=== DATA ===
+===+

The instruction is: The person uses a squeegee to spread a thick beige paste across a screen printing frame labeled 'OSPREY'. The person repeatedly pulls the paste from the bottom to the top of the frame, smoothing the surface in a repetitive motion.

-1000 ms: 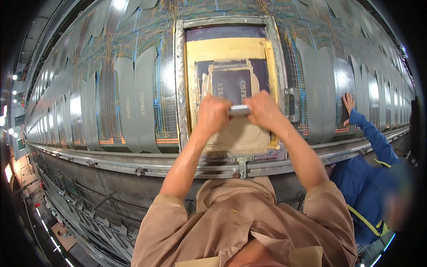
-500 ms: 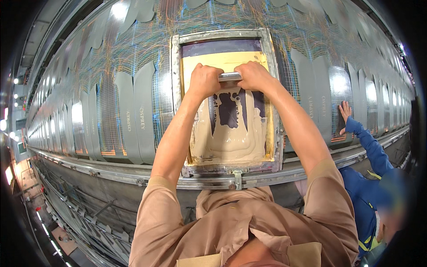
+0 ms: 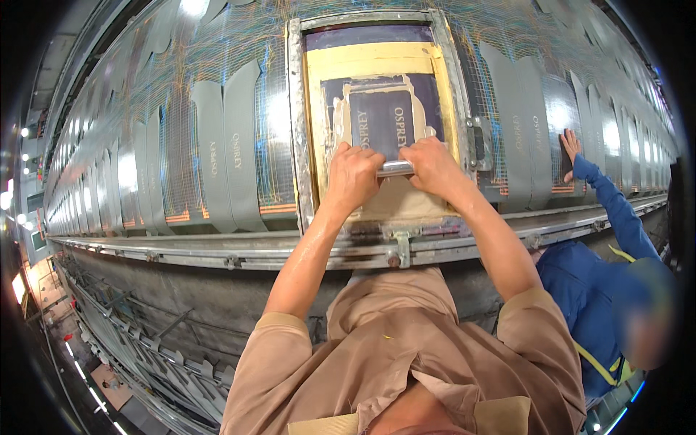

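My left hand [image 3: 354,174] and my right hand [image 3: 433,165] are both closed around the metal handle of a squeegee [image 3: 396,169], gripping it side by side with a short stretch of bar showing between them. The squeegee stands in the near half of a screen-printing frame [image 3: 296,123] with worn metal sides. Beige ink [image 3: 397,201] lies pooled on the near side of the handle. Beyond my hands the dark mesh [image 3: 380,109] shows pale lettering and a thin ink outline, bordered by yellow tape [image 3: 377,51]. The squeegee's blade is hidden.
Rows of grey cut pieces [image 3: 241,145] lie on a long shiny table with coloured lines. A metal rail [image 3: 196,250] runs along its near edge, with a clamp [image 3: 402,250] by the frame. On the right, another person's hand [image 3: 571,154] rests flat on the table, in a blue sleeve [image 3: 616,196].
Both hands have pulled the squeegee toward me across the screen. The thick beige ink has left the middle, uncovering the dark lettered mesh. My view has shifted slightly.
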Tool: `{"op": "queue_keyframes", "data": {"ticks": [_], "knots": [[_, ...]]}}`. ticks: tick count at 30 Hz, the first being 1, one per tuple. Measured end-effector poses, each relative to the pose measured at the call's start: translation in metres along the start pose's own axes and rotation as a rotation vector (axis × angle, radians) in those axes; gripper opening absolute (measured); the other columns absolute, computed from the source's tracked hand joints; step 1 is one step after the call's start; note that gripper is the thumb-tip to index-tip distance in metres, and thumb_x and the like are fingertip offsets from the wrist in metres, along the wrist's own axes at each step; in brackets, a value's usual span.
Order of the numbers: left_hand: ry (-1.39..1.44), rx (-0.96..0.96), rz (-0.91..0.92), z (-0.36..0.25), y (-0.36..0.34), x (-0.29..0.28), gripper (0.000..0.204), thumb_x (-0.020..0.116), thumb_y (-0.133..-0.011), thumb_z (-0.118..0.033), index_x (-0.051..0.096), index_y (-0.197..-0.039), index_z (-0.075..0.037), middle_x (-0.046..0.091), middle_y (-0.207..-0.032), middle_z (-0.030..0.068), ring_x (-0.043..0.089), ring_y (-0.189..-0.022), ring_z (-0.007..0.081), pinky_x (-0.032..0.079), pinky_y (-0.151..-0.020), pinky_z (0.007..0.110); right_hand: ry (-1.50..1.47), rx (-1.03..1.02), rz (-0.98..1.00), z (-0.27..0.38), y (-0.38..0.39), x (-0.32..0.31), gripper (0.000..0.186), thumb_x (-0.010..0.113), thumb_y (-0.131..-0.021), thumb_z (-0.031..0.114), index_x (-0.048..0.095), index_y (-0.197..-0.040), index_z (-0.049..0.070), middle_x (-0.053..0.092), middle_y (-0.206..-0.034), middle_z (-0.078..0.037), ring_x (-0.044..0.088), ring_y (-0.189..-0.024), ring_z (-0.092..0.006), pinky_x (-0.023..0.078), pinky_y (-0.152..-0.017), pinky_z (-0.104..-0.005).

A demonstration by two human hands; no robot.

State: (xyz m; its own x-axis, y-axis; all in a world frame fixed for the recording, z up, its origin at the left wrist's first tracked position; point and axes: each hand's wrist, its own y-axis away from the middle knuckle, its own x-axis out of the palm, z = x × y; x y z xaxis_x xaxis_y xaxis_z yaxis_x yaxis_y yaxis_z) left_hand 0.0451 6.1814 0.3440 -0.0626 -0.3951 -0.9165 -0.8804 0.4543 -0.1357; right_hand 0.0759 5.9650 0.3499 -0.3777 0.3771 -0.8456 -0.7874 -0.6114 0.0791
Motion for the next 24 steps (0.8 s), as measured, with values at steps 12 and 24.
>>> {"op": "queue_keyframes", "data": {"ticks": [12, 24], "knots": [[-0.022, 0.078, -0.063, -0.043, 0.052, -0.013, 0.027, 0.079, -0.06, -0.007, 0.074, -0.087, -0.013, 0.073, -0.083, 0.0039, 0.066, -0.077, 0.0234, 0.043, -0.077, 0.039, -0.098, 0.83, -0.686, -0.133, 0.037, 0.005, 0.042, 0.061, -0.097, 0.049, 0.069, -0.105, 0.008, 0.072, -0.1, -0.021, 0.067, -0.095, -0.0415, 0.051, -0.086, -0.0511], [-0.134, 0.164, -0.248, 0.043, -0.085, -0.025, 0.023, 0.087, -0.063, -0.018, 0.073, -0.081, -0.013, 0.071, -0.075, 0.004, 0.066, -0.077, 0.0238, 0.042, -0.076, 0.04, -0.333, 0.73, -0.82, -0.116, 0.04, -0.005, 0.034, 0.066, -0.097, 0.041, 0.068, -0.092, 0.007, 0.066, -0.074, -0.019, 0.064, -0.071, -0.0424, 0.049, -0.067, -0.0477]]}}
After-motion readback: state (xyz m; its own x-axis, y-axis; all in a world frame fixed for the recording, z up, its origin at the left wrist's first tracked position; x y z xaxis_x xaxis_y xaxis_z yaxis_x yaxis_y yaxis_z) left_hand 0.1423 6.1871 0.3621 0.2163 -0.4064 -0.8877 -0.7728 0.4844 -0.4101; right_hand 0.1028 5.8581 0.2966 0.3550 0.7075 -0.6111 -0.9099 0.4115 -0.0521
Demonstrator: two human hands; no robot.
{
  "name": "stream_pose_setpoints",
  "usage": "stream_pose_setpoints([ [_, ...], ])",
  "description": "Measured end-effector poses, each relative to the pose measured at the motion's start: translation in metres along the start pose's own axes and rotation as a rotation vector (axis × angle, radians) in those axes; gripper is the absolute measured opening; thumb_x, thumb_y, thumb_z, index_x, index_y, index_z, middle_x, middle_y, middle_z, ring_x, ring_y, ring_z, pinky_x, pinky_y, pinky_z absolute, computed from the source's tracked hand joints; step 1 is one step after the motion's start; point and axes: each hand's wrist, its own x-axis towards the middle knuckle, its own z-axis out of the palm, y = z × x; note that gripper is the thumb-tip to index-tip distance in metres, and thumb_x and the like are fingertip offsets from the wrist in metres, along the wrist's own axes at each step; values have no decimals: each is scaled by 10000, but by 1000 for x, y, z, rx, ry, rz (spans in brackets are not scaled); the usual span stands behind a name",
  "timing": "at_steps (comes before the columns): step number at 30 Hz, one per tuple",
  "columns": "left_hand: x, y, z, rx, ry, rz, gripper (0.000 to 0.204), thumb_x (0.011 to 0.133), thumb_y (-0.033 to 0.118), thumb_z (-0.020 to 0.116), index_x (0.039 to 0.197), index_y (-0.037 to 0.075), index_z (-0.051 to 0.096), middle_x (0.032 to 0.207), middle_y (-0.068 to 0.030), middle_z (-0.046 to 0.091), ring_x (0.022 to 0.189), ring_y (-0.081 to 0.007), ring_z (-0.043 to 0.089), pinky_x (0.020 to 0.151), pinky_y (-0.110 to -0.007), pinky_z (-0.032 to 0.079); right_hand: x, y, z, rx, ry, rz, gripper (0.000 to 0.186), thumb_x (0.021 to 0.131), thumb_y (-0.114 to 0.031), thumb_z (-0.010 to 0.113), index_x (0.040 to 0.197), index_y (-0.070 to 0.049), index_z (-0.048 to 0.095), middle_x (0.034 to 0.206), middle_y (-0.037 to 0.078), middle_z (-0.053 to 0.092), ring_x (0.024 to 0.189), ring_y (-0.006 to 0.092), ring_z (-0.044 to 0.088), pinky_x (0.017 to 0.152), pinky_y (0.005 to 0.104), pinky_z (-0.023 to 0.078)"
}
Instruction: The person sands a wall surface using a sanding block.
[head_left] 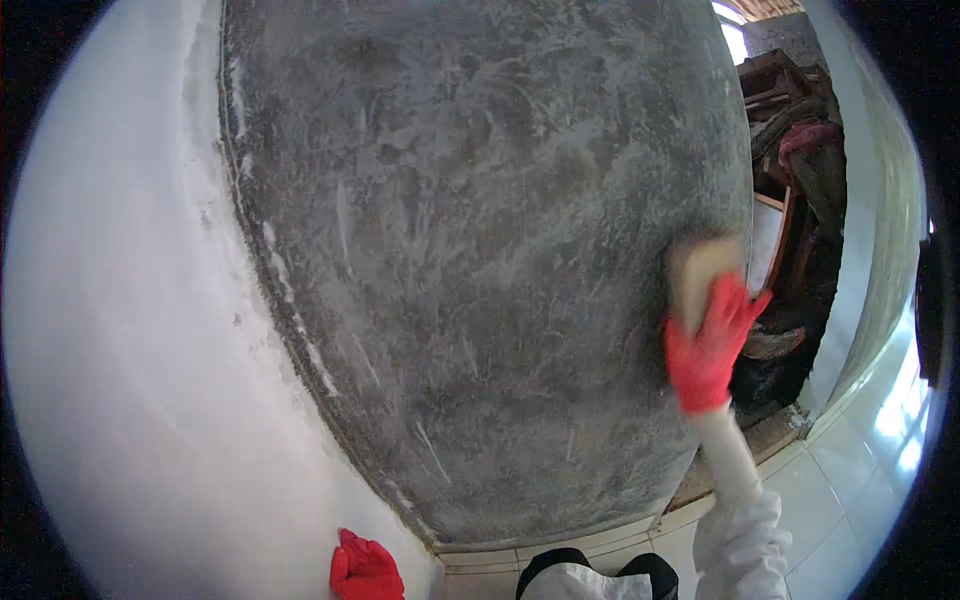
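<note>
Right red-gloved hand (706,350): closed on tan, oblong block (697,275), fingers partly spread.
Block: near mottled grey plaster wall's (480,250) right edge.
Left red-gloved hand (366,568): loosely curled; contents unclear.
Edge risk: overreaching rightward could slip block off.

No writing, label, number or sign can be read anywhere in view — neither printed nor handwritten.
</note>
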Motion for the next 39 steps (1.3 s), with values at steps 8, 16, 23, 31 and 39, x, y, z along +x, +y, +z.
stream_pose_setpoints([
  [8,15,-6,0,255,306,282,375,990,139,504,1328,-14,561,1335,-114,617,1213,-211,552,1067,-371,410,34,-126,12,560,-148,-237,641,863,-381,694,1362,-30,500,1407,151,511,1340,330,433,1199,598,116],
  [16,15,-7,-2,263,311,293,386,964,134,524,1320,-7,574,1301,-106,643,1162,-200,593,1021,-378,454,-93,4,-15,493,-511,-303,630,837,-442,705,1306,-60,528,1311,132,555,1236,338,508,1169,604,204],
  [23,15,1,-6,285,326,353,396,941,129,542,1313,-2,585,1272,-99,665,1116,-190,629,980,-384,493,104,21,9,-35,196,48,665,825,-363,714,1378,-61,500,1382,147,546,1307,354,479,1223,556,99],
  [31,13,23,-20,258,312,313,401,927,123,551,1307,3,594,1256,-92,677,1089,-184,650,956,-388,516,-86,-113,30,1333,-600,-19,436,873,-237,707,1273,-91,609,1047,119,669,943,330,648,874,438,527],
  [39,-8,-7,25,-44,99,-46,355,955,27,488,1288,-1,609,1349,-89,605,1240,-206,532,1110,-364,373,-20,61,-6,-88,86,-64,549,885,-458,654,1227,-35,576,1266,148,600,1244,287,519,1114,515,285],
])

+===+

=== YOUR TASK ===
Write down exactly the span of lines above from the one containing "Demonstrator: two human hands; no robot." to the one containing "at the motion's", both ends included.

=== SOLUTION ===
Demonstrator: two human hands; no robot.
{
  "name": "stream_pose_setpoints",
  "usage": "stream_pose_setpoints([ [_, ...], ])",
  "description": "Measured end-effector poses, each relative to the pose measured at the motion's start: translation in metres along the start pose's own axes and rotation as a rotation vector (axis × angle, radians) in those axes; gripper is the absolute measured opening; thumb_x, thumb_y, thumb_z, index_x, index_y, index_z, middle_x, middle_y, middle_z, ring_x, ring_y, ring_z, pinky_x, pinky_y, pinky_z absolute, computed from the source's tracked hand joints; step 1 is one step after the motion's start; point and axes: each hand's wrist, its own x-axis towards the middle knuckle, its own z-axis out of the palm, y = z × x; note that gripper is the thumb-tip to index-tip distance in metres, and thumb_x and the like are fingertip offsets from the wrist in metres, along the wrist's own axes at each step; values have no decimals: each is scaled by 10000, but by 1000 for x, y, z, rx, ry, rz (spans in brackets are not scaled); the usual span stands behind a name",

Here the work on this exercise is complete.